What's holding Hodge back is that he's had two knee operations in seven months.
"It's been awfully tough on his knee," Talley said. "He hasn't come back quite as quickly as we thought he would."
Hodge's competition to replace four-year starter Kirk Schulz this season comes from sophomore Tom Colombo and Maryland transfer Dan Taylor.
With a quick, hard-hitting group of defenders - "my best defense ever," Talley says - a full squadron of tailbacks and a fast, sure-handed contingent of wide receivers, Talley feels certain almost all the pieces are in place for Villanova (8-4) to have another successful season. If he can find a quarterback.
"Quarterback is the question mark," Talley says.
"I don't have any questions," Hodge says later. "I'm ready for this job."
In his sixth year as Villanova's head coach, Talley thinks he has the football program right where he expected it to be.

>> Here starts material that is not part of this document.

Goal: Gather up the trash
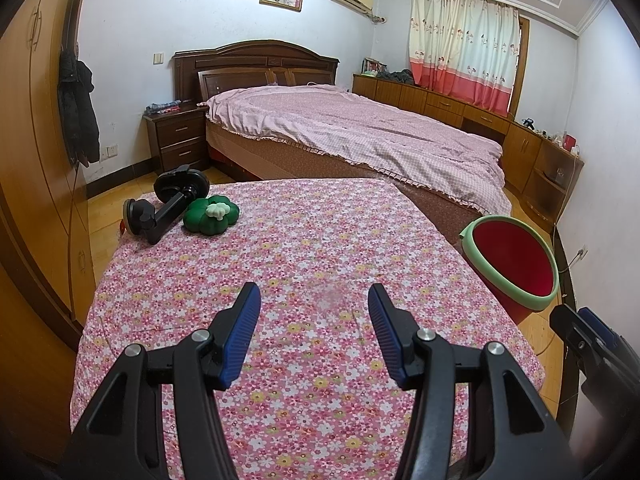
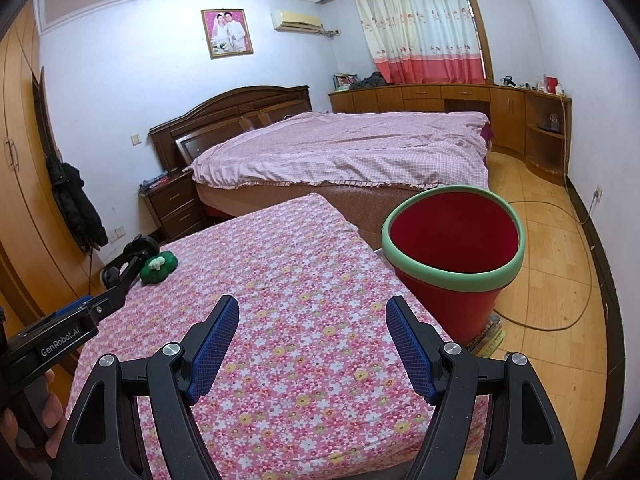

Last year, the Wildcats had their best season since Talley took over in 1985, when the program was restarted after a four-year hiatus. They were tri- champions of the competitive Yankee Conference, received an invitation to the NCAA Division I-AA playoffs, then acquitted themselves better than expected in a 52-36 loss to Georgia Southern, the premier Division I-AA team in the nation.
"That game really gave us some confidence," Hodge says. "We realized we could play with the best. It was our first playoff game, at a really crazy place, and we weren't embarrassed."
If the Wildcats make that return engagement, it will probably be due in large part to the defense.
Talley calls junior tackle Willie Oshodin (6-foot-4, 240 pounds) "the premier defensive tackle in the league."